7

How do I ignore html tags in this preg_replace. I have a foreach function for a search, so if someone searches for "apple span" the preg_replace also applies a span to the span and the html breaks:

preg_replace("/($keyword)/i","<span class=\"search_hightlight\">$1</span>",$str);

Thanks in advance!

hakre
  • 193,403
  • 52
  • 435
  • 836
Fabian
  • 3,465
  • 4
  • 34
  • 42

1 Answers1

5

I assume you should make your function based on DOMDocument and DOMXPath rather than using regular expressions. Even those are quite powerful, you run into problems like the one you describe which are not (always) easily and robust to solve with regular expressions.

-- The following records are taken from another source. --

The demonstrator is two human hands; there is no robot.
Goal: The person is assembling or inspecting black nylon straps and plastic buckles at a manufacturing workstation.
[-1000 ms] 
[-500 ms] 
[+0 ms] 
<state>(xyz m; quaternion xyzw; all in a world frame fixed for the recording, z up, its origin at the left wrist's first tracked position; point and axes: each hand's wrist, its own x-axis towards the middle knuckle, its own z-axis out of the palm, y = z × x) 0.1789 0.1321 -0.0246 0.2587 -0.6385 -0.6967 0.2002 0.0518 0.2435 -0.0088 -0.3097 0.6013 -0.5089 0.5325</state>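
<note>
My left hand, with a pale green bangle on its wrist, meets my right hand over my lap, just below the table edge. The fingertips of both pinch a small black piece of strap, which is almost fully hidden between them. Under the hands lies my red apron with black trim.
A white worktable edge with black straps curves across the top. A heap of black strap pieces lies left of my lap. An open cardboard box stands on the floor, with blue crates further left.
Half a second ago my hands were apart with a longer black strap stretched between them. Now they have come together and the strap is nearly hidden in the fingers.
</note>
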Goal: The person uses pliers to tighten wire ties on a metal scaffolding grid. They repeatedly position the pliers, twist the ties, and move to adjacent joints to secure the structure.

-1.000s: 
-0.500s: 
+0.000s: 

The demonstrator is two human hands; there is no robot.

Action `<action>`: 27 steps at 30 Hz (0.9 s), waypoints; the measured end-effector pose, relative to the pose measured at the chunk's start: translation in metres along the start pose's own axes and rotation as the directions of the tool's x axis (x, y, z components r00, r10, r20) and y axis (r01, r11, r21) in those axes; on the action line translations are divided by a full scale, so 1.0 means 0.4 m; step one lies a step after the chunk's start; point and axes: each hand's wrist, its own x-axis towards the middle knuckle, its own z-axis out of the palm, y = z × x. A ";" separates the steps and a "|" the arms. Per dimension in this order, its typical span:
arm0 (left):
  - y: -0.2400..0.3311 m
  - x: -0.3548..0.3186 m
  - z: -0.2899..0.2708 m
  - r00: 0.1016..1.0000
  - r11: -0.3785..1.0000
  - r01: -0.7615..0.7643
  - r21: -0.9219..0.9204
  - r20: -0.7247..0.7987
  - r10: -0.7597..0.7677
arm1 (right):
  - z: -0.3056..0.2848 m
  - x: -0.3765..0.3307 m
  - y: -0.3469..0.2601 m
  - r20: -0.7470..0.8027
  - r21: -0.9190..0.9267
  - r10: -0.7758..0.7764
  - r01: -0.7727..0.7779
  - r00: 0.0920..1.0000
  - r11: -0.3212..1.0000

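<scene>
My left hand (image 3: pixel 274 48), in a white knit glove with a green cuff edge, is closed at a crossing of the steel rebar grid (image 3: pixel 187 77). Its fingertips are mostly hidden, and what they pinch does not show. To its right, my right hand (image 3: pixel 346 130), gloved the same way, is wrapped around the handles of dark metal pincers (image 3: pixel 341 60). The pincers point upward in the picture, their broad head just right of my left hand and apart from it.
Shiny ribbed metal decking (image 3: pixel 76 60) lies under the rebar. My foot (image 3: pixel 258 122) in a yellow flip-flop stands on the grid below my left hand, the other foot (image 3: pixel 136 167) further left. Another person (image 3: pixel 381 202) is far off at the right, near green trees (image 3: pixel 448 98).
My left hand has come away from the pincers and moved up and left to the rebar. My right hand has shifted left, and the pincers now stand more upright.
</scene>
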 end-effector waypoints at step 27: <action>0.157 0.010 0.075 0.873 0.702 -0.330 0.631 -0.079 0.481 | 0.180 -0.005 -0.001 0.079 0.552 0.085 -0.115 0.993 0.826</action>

The general saying is: Don't parse HTML with regular expressions.

It's a good rule to keep in mind and albeit as with any rule, it does not always apply, it's worth to make up one's mind about it.

XPath allows you so find all texts that contain the search terms within texts only, ignoring all XML elements.

Then you only need to wrap those texts into the <span> and you're done.

Edit: Finally some code ;)

First it makes use of xpath to locate elements that contain the search text. My query looks like this, this might be written better, I'm not a super xpath pro:

'//*[contains(., "'.$search.'")]/*[FALSE = contains(., "'.$search.'")]/..'

$search contains the text to search for, not containing any " (quote) character (this would break it, see Cleaning/sanitizing xpath attributes for a workaround if you need quotes).

This query will return all parents that contain textnodes which put together will be a string that contain your search term.

As such a list is not easy to process further as-is, I created a TextRange class that represents a list of DOMText nodes. It is useful to do string-operations on a list of textnodes as if they were one string.

This is the base skeleton of the routine:

$str = '...'; # some XML

$search = 'text that span';

printf("Searching for: (%d) '%s'\n", strlen($search), $search);

$doc = new DOMDocument;
$doc->loadXML($str);
$xp = new DOMXPath($doc);

$anchor = $doc->getElementsByTagName('body')->item(0);
if (!$anchor)
{
    throw new Exception('Anchor element not found.');
}

// search elements that contain the search-text
$r = $xp->query('//*[contains(., "'.$search.'")]/*[FALSE = contains(., "'.$search.'")]/..', $anchor);
if (!$r)
{
    throw new Exception('XPath failed.');
}

// process search results
foreach($r as $i => $node)
{   
    $textNodes = $xp->query('.//child::text()', $node);

    // extract $search textnode ranges, create fitting nodes if necessary
    $range = new TextRange($textNodes);        
    $ranges = array();
    while(FALSE !== $start = strpos($range, $search))
    {
        $base = $range->split($start);
        $range = $base->split(strlen($search));
        $ranges[] = $base;
    };

    // wrap every each matching textnode
    foreach($ranges as $range)
    {
        foreach($range->getNodes() as $node)
        {
            $span = $doc->createElement('span');
            $span->setAttribute('class', 'search_hightlight');
            $node = $node->parentNode->replaceChild($span, $node);
            $span->appendChild($node);
        }
    }
}

For my example XML:

<html>
    <body>
        This is some <span>text</span> that span across a page to search in.
    and more text that span</body>
</html>

It produces the following result:

<html>
    <body>
        This is some <span><span class="search_hightlight">text</span></span><span class="search_hightlight"> that span</span> across a page to search in.
    and more <span class="search_hightlight">text that span</span></body>
</html>

This shows that this even allows to find text that is distributed across multiple tags. That's not that easily possible with regular expressions at all.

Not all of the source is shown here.